Een beweging van hoop, in de kiem gesmoord

Met Soundtrack to a Coup d’État voegt Johan Grimonprez een ware tour de force over geopolitieke manipulatie toe aan zijn unieke en compacte oeuvre. In een gesprek legt hij de vinger op meer dan een halve eeuw neokoloniaal getouwtrek.

08.10.2024 | Orlando Verde

Je kan bijna niet anders dan kunstenaar en filmmaker Johan Grimonprez voor de geest halen als een rechercheur uit een klassieke thriller die voor een muur staat waar gepinde mugshots, krantenknipsels, post-its en oude documenten aan elkaar worden verbonden met touwtjes. Enkel ontmaskert de rechercheur deze keer geen seriemoordenaar, maar de onvoorstelbare machinaties van (neo)koloniale mogendheden.
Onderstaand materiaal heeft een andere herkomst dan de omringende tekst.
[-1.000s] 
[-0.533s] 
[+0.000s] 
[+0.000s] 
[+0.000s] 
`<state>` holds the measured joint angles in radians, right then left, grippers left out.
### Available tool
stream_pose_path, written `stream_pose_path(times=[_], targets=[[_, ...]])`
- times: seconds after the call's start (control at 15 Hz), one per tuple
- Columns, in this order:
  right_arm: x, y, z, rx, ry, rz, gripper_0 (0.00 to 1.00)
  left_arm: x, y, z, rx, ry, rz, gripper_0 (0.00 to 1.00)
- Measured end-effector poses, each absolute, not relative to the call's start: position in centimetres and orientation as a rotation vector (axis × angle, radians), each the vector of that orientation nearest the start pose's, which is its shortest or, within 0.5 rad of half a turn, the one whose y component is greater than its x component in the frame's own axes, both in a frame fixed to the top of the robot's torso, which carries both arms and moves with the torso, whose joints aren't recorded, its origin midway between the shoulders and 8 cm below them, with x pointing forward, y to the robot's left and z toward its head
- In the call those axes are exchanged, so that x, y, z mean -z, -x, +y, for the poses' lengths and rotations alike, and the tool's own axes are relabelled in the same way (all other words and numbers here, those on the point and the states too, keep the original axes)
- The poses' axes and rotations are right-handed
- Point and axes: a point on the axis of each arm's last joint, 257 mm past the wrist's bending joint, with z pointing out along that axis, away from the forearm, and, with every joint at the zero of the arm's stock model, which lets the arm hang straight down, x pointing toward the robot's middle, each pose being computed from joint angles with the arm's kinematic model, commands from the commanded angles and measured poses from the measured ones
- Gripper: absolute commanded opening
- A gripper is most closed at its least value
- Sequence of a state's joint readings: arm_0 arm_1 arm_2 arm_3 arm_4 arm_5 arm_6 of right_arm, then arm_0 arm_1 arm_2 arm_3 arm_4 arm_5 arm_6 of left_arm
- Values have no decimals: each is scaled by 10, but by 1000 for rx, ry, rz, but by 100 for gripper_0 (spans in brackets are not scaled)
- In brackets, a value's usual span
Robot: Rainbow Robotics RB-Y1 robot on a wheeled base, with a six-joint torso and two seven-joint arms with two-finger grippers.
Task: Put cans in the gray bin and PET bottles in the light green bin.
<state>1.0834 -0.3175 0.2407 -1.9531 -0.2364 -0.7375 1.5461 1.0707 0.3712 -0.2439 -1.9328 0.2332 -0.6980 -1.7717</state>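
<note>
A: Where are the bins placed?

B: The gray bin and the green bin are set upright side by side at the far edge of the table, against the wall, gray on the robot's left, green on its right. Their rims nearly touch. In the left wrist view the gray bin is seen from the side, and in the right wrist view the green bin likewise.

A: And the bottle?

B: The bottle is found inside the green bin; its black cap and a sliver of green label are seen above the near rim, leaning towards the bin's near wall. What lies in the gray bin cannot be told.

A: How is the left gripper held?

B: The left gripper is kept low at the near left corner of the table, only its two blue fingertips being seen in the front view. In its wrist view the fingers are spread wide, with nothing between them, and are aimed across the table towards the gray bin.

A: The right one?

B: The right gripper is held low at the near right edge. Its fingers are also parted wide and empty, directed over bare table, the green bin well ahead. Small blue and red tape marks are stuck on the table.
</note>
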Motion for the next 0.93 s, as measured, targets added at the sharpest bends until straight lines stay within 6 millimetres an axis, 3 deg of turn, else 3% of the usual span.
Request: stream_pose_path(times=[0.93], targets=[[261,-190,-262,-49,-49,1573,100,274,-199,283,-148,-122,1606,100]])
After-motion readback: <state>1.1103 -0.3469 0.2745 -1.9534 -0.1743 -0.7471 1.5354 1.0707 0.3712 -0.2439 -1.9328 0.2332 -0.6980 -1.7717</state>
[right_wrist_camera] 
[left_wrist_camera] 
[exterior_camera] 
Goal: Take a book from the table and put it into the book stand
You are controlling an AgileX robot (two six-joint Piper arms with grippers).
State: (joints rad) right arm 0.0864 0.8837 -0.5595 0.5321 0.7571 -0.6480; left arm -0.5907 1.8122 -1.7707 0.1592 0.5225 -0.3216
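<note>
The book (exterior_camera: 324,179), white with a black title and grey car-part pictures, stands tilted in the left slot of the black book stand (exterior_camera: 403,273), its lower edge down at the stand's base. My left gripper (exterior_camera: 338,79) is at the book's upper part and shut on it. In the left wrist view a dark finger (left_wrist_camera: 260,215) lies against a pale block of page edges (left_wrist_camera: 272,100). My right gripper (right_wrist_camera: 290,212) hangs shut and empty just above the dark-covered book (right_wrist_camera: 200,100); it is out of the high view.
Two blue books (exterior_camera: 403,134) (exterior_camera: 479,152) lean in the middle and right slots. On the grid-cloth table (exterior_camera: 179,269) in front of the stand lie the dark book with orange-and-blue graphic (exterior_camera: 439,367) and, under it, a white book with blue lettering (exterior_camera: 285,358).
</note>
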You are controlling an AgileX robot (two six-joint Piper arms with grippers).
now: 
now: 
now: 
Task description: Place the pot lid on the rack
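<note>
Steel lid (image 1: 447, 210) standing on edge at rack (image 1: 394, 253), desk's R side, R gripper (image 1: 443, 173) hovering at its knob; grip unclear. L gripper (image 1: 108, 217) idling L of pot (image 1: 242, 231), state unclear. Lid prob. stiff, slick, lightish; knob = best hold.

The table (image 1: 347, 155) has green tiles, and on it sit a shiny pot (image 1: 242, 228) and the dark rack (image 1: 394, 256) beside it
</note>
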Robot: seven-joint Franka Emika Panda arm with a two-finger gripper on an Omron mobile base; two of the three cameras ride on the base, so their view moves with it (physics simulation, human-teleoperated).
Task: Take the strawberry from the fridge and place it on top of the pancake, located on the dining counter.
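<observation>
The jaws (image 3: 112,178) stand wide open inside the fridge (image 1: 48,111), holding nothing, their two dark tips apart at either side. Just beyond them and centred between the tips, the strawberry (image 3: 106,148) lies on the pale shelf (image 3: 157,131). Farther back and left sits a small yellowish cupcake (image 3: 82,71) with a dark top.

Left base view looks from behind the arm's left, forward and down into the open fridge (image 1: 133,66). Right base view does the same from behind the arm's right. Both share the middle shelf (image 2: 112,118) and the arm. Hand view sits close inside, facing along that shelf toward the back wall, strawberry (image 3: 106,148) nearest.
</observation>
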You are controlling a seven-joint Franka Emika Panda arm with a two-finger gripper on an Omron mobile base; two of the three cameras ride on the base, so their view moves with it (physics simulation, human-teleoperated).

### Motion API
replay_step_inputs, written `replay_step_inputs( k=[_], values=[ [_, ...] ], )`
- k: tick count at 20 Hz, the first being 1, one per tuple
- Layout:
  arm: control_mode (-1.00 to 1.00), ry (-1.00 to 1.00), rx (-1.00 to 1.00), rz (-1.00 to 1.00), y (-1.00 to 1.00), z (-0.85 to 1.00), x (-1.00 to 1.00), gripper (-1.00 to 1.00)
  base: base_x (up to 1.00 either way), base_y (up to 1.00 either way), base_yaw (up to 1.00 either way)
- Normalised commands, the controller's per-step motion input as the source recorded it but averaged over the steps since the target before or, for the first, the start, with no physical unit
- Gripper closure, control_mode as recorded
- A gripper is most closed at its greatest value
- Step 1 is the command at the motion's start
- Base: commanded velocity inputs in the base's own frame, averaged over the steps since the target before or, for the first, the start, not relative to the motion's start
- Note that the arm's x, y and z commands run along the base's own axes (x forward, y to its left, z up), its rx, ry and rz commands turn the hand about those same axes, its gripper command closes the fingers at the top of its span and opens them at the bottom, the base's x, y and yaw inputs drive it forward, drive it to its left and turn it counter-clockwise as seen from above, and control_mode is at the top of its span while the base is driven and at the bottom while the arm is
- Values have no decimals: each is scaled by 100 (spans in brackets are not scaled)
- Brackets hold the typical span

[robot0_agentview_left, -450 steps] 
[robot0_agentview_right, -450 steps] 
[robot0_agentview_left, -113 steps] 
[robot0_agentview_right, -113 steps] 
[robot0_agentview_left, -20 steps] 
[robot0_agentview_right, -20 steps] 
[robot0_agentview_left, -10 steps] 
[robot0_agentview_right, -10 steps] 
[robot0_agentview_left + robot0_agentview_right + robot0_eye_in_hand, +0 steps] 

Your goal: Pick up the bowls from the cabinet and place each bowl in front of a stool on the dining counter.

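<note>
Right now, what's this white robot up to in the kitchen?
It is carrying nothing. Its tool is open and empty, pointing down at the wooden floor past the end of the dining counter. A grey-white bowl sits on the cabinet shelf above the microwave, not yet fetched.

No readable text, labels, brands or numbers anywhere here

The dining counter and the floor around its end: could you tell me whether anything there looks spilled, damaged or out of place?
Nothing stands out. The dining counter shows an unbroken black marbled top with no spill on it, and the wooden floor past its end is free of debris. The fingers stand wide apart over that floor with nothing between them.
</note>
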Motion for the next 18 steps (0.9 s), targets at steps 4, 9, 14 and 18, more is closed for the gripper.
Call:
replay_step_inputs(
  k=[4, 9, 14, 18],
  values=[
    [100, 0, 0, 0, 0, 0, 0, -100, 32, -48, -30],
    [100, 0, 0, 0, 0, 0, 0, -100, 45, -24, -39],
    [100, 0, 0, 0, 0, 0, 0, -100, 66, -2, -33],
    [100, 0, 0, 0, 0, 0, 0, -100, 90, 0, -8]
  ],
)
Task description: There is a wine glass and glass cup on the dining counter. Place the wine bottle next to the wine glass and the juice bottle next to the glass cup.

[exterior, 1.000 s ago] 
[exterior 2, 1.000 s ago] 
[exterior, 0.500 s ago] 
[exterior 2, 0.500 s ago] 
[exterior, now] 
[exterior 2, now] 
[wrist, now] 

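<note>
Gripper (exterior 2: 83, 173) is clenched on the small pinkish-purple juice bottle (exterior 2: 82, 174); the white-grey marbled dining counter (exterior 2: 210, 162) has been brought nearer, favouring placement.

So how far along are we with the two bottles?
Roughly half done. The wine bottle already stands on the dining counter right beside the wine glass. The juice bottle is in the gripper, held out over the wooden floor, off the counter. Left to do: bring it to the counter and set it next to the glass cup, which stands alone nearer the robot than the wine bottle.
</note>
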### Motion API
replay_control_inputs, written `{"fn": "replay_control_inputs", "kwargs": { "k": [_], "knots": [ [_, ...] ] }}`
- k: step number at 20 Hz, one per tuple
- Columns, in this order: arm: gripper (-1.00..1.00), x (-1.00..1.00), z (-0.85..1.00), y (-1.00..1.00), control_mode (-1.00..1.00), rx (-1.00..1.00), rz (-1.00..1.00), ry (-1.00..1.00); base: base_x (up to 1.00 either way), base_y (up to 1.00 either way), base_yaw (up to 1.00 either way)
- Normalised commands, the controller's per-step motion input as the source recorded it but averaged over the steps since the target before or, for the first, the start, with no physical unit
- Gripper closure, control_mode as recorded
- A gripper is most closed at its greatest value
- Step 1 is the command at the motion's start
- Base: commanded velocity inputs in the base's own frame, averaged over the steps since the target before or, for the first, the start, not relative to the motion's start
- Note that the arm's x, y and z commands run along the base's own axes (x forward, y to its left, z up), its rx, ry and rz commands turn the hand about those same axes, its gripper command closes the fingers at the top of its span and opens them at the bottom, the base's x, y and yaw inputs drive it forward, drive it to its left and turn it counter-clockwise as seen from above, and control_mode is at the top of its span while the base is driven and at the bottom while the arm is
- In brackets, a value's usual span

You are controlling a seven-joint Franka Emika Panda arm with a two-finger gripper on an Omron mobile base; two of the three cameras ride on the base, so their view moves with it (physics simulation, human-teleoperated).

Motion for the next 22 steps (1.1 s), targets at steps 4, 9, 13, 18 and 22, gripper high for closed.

Eind jaren vijftig zette de USIA (United States Information Agency) jazzmuzikanten in als culturele ambassadeurs. De Koude Oorlog was naast de nucleaire wapenwedloop, de space race en de bloedige conflicten in de zogenaamde derde wereld ook een perceptiestrijd. De raciale segregatie uit het Jim Crow-tijdperk was in die zin een ware blamage voor de VS. Wereldberoemde (zwarte) iconen zoals Louis Armstrong of Dizzy Gillespie moesten dat beeld herstellen: als vertegenwoordigers van een progressief land zouden ze met uitputtende tournees door het Midden-Oosten en het Afrikaanse continent het hart en de geesten van mensen in de non-aligned world helpen veroveren.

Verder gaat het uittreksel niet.